Even though it’s a much diminished experience compared to even ten or fifteen years ago, a journey to the upper reaches of the Rejang should still engender a little frisson of excitement. This area was, after all, once synonymous with remoteness and with mysterious warring tribes. Even a century ago, conflict persisted between the Iban and the Orang Ulu, particularly the Kayan. Things had been much worse before the arrival of the Brookes, who wanted to develop – and therefore subjugate – the interior. To that end, James Brooke bought a section of the Rejang from the Sultan of Brunei in 1853, while his successor, Charles, asserted his authority over the Iban and Kayan tribes and encouraged the Chinese to open up the interior to agriculture and trade.

Thus began the gradual pacification of the Rejang.
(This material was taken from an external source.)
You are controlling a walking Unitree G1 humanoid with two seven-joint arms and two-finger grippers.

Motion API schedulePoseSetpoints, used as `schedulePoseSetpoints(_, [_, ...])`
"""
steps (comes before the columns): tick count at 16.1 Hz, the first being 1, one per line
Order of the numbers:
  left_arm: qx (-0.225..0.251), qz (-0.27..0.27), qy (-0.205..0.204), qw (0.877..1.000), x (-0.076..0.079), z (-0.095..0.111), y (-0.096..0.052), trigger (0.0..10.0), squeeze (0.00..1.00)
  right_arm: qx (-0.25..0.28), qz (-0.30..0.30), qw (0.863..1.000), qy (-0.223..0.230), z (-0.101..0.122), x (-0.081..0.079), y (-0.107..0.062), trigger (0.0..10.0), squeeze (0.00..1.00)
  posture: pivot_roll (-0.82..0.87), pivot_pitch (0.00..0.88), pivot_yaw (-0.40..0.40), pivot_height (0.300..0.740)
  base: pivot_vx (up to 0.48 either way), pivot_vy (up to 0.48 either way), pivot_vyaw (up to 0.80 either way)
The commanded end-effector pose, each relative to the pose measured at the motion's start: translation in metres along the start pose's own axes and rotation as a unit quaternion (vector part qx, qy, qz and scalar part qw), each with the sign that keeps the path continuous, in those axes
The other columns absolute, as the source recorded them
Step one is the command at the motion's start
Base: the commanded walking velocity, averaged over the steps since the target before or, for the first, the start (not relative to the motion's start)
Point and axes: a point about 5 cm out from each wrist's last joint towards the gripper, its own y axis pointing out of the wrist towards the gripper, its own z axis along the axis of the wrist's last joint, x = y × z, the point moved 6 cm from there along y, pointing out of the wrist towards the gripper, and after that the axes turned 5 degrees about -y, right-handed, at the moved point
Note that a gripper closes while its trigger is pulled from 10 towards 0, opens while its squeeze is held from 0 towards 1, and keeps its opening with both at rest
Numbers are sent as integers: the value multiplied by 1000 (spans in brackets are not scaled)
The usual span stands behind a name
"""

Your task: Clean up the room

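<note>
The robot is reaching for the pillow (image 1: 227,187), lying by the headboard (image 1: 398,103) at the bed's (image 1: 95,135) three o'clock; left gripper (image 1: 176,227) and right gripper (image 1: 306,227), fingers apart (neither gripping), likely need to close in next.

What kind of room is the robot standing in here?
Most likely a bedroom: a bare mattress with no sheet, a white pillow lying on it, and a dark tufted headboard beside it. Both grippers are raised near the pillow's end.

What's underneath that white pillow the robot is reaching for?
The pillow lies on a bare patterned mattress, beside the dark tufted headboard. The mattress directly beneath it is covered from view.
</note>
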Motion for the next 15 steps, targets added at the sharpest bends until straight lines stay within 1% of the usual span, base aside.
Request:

Even today, despite development and modern communications, it’s still possible to glimpse something of that pioneer spirit in these upriver towns, while forts at Kanowit and Kapit hint at the lengths taken by the Brookes to get the region under their thumb. The furthest boats go upriver is the nondescript town of Belaga, reached by a thrilling ride through the Pelagus Rapids. There is, however, another exciting route into or out of Belaga – by 4WD, the road connecting up with the main trunk road near Bintulu. Unfortunately longhouse visits can be difficult to pull off – notable exceptions are a family-friendly longhouse near Kanowit and possible excursions from Belaga – unless you are willing to pay often steep sums for guides to make the arrangements.